All these cameras in the market, competing for one sole purpose to produce the best quality image. Images to be so real, crisp, clear and, fine detailed. It’s a race with smartphones taking on market lead in just past five years, in a century-old industry. So far it was a race to produce the best hardware of camera and lenses to innovate and drafting the learning curve. Shapes, sizes, mobility, and compactness did their thing, sooner or later compactness will reach its physical limitation, one just cannot keep on going sticking five cameras to a smartphone and expect consumer to pay for the design cost. Computational photography on the other end of this spectrum which purely relies on the software part of digital photography.
Smartphones from 2013 are known to shoot 120 frames per second HD videos which costed around $200 but to get the same specs in a DSLR or any professional camera it would have costed more the $2000, computational photography is known to simplify the ease of taking pictures under any light conditions, from an early 2000s tech of face detection to, putting a dog face filter in 2016. Computation is the inevitable pipeline.

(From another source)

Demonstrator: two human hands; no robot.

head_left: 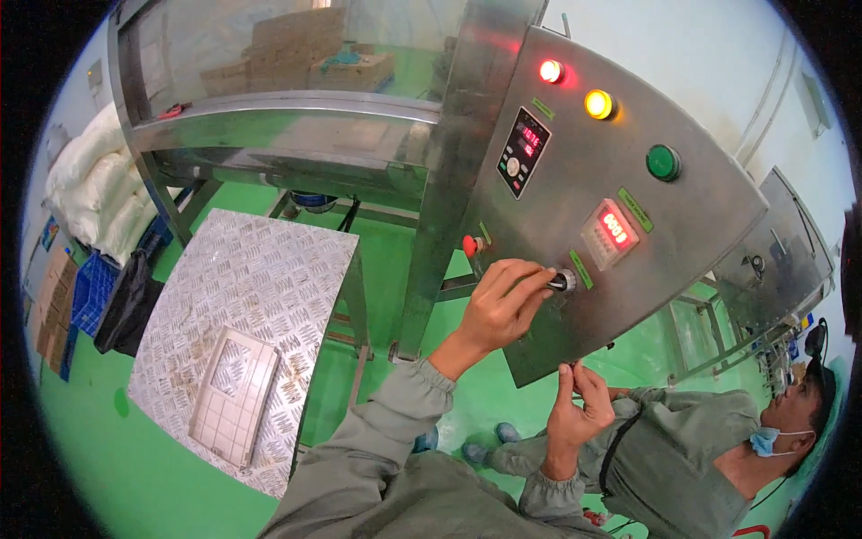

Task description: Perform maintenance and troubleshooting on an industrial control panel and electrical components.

Google Pixel 3 defines the potential of computational photography, while the whole market is trying to fit as many as six cameras in a device to grab the customers attention. Google Pixel 3 can produce stunning images if not better than optimal image quality under any major scenario with just one single lens camera.
"What if all you ever needed was a single camera application and updates for a lifetime, no more need to buy a new device every year? One camera application to administer all your image data."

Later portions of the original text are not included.